About this exercise
All lines below must be repeated exactly, with the pictures omitted.

Collected material
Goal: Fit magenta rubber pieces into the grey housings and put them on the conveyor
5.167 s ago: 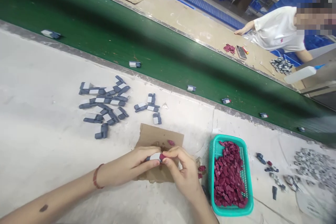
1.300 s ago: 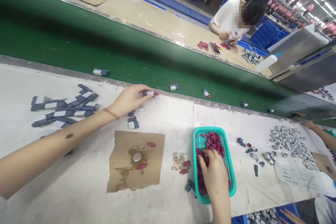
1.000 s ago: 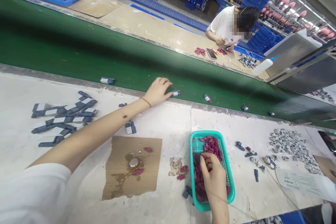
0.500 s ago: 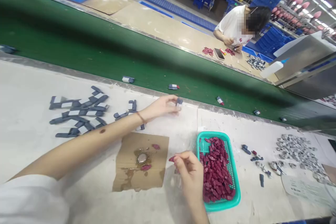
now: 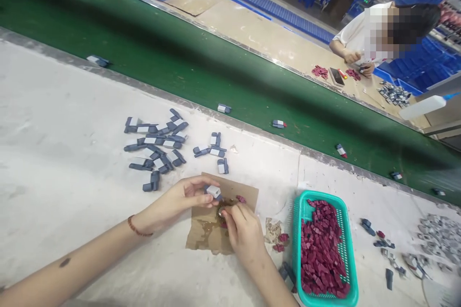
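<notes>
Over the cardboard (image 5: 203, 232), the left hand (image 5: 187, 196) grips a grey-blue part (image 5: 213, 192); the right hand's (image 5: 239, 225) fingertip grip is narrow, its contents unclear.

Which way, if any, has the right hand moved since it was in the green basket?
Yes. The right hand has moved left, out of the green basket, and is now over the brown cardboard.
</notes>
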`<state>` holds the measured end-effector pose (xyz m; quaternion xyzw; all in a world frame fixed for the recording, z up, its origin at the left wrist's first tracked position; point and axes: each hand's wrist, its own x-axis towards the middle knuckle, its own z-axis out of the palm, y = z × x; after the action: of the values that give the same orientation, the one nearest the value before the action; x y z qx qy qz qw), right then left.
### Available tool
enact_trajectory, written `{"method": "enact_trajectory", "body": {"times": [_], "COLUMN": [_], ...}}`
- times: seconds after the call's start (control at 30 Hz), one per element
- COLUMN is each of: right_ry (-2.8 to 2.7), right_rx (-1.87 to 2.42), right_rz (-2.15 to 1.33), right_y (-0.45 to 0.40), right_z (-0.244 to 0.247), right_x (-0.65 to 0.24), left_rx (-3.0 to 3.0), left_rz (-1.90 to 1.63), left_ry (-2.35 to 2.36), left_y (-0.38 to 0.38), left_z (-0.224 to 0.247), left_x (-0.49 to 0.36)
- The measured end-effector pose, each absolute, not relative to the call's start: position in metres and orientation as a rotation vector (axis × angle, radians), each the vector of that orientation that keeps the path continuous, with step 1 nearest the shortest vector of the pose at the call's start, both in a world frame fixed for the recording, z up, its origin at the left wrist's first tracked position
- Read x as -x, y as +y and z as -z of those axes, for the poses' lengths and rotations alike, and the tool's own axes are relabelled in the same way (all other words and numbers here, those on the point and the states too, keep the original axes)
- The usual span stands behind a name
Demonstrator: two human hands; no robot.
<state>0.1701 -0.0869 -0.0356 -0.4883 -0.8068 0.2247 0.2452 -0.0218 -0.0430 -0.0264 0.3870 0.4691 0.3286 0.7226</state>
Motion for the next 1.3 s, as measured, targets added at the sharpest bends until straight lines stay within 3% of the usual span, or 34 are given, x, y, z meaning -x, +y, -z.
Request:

Reply to the task
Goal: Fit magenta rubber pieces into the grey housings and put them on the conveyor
5.167 s ago: 
1.300 s ago: 
1.000 s ago: 
0.500 s ago: 
now: 
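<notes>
Over the cardboard (image 5: 203, 232), the left hand (image 5: 187, 196) grips a grey-blue part (image 5: 213, 192); the right hand's (image 5: 239, 225) fingertip grip is narrow, its contents unclear.

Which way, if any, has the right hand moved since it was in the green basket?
Yes. The right hand has moved left, out of the green basket, and is now over the brown cardboard.
</notes>
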`<state>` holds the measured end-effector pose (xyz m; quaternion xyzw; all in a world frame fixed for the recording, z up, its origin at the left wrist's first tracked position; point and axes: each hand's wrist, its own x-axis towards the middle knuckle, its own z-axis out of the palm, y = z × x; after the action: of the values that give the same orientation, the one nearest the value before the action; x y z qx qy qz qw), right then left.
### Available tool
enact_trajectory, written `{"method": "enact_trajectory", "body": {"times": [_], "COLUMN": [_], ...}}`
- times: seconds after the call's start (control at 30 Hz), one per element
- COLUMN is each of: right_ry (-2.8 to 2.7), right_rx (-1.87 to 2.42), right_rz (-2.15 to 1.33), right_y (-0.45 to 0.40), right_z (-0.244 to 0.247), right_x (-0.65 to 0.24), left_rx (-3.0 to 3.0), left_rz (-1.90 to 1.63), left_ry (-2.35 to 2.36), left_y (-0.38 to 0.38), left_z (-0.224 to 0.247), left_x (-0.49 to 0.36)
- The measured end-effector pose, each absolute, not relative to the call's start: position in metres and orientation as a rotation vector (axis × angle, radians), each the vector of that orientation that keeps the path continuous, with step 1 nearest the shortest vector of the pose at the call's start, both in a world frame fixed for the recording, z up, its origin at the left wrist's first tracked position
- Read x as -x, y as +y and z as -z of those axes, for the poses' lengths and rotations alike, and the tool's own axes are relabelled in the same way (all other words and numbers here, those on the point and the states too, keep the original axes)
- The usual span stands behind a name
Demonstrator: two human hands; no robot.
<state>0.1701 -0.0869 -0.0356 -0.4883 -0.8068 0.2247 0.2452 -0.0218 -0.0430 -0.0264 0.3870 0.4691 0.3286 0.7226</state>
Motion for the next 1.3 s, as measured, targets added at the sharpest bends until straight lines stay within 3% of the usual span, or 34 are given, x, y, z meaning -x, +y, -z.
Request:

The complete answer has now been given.